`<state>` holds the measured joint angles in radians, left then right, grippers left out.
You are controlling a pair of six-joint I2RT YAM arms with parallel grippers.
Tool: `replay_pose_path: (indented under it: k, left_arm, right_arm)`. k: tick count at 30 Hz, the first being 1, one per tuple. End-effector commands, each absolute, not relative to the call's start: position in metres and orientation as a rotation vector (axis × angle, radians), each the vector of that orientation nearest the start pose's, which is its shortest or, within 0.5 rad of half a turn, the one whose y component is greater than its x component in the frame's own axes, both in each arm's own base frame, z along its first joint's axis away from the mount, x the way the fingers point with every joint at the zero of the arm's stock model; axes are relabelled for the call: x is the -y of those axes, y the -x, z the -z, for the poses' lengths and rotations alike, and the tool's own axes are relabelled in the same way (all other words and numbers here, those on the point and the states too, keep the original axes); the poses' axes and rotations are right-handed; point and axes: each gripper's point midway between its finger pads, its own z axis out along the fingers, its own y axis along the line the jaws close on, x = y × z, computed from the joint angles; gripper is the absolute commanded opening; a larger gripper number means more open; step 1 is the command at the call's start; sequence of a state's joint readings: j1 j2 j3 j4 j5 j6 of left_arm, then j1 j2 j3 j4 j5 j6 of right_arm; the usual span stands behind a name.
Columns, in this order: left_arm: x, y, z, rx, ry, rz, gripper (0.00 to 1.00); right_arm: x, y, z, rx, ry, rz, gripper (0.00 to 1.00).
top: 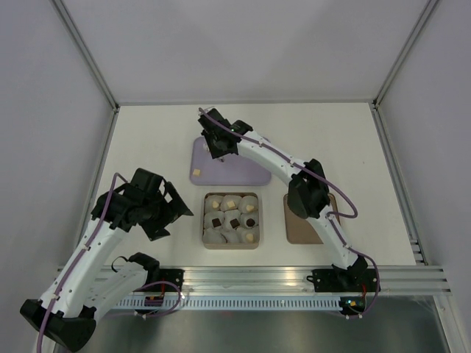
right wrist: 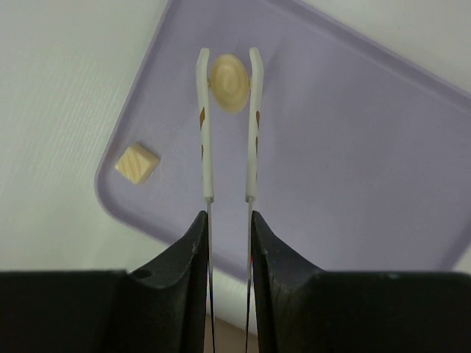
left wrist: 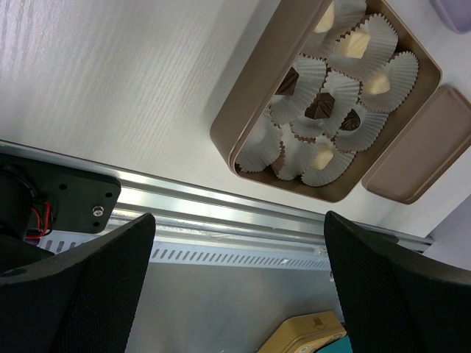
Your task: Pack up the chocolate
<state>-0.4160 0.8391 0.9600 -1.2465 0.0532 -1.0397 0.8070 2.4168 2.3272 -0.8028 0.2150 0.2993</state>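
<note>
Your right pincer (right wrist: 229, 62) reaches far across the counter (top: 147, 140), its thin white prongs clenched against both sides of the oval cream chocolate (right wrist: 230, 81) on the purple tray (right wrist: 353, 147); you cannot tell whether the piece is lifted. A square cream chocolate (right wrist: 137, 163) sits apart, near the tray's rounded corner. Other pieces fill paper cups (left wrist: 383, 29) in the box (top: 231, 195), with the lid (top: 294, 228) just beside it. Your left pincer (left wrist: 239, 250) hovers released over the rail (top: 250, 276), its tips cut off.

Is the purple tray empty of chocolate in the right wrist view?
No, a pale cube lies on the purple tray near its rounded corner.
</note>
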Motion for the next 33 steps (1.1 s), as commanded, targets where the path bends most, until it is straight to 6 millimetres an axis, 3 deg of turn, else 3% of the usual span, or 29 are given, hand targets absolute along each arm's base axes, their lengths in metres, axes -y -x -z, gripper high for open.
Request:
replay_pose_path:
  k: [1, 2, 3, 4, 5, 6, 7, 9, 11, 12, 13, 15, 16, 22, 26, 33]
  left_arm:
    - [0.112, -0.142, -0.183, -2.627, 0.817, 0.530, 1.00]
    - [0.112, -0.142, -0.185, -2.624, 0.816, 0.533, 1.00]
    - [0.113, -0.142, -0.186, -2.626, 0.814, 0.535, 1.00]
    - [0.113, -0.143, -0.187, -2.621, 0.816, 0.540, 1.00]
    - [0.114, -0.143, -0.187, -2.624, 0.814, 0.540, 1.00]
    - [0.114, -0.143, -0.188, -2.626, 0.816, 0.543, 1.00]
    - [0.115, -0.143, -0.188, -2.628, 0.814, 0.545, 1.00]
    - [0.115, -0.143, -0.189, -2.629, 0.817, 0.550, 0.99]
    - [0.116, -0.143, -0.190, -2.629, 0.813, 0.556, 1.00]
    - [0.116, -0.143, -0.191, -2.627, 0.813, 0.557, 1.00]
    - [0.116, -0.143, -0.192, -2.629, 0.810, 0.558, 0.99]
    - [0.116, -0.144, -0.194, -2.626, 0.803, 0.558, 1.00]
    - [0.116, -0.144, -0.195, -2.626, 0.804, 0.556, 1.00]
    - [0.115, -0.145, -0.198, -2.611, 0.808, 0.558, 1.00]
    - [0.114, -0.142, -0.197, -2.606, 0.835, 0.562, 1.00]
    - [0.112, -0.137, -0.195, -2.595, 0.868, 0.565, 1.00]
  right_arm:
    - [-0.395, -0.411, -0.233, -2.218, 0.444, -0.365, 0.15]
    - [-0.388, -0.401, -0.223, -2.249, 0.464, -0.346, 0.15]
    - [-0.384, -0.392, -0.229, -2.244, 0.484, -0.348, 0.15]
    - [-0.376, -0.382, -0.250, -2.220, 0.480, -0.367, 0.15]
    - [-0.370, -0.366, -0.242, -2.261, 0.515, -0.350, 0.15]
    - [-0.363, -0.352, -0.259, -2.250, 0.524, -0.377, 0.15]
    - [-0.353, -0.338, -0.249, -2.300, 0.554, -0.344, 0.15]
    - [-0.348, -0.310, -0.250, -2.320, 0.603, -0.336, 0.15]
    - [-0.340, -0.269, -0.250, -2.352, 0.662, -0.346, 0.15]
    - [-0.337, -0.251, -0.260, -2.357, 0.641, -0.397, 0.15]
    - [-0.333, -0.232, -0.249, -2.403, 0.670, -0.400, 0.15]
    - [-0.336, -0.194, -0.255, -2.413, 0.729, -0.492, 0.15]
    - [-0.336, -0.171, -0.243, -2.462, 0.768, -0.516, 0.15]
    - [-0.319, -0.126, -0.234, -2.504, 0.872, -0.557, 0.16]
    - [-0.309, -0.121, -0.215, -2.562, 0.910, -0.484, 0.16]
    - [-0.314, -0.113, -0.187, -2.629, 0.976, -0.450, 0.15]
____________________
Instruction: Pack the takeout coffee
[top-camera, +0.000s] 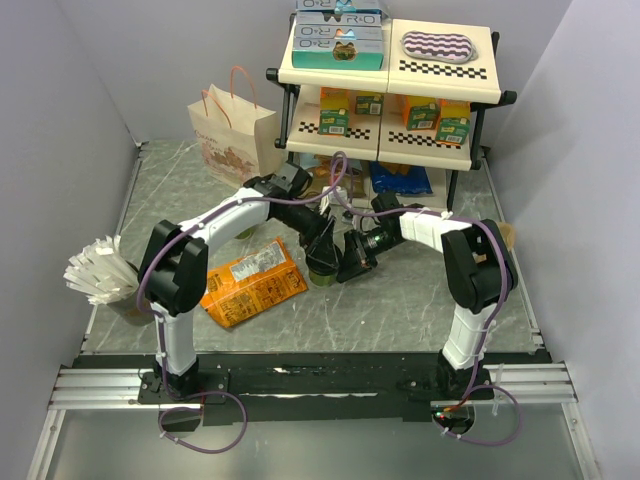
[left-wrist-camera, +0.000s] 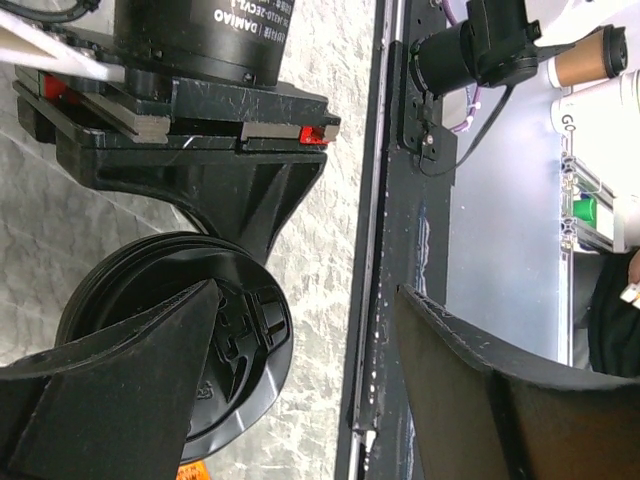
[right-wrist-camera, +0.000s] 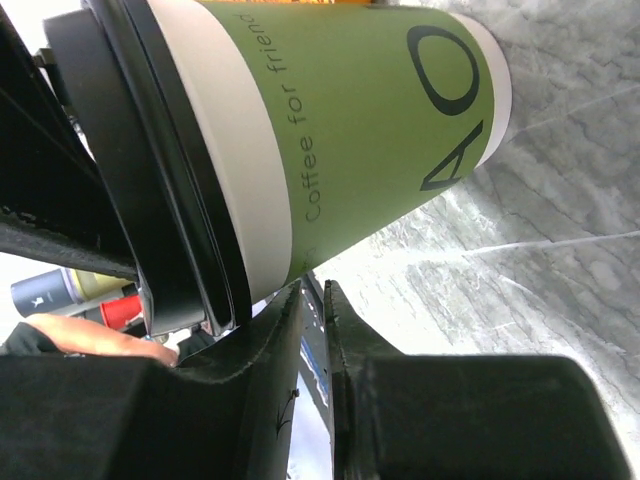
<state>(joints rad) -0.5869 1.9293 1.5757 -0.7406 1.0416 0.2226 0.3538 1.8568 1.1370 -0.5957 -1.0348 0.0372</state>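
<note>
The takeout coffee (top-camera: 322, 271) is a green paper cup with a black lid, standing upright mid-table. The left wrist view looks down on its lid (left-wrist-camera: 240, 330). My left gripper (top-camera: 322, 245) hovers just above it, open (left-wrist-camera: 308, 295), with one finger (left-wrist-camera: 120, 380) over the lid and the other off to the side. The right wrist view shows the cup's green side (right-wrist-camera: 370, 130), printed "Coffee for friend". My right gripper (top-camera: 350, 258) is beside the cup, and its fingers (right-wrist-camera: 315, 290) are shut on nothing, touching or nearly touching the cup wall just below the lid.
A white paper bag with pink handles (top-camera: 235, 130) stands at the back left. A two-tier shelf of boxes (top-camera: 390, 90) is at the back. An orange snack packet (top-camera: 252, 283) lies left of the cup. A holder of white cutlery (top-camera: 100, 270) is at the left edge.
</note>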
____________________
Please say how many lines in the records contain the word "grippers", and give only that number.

Solution to this problem: 2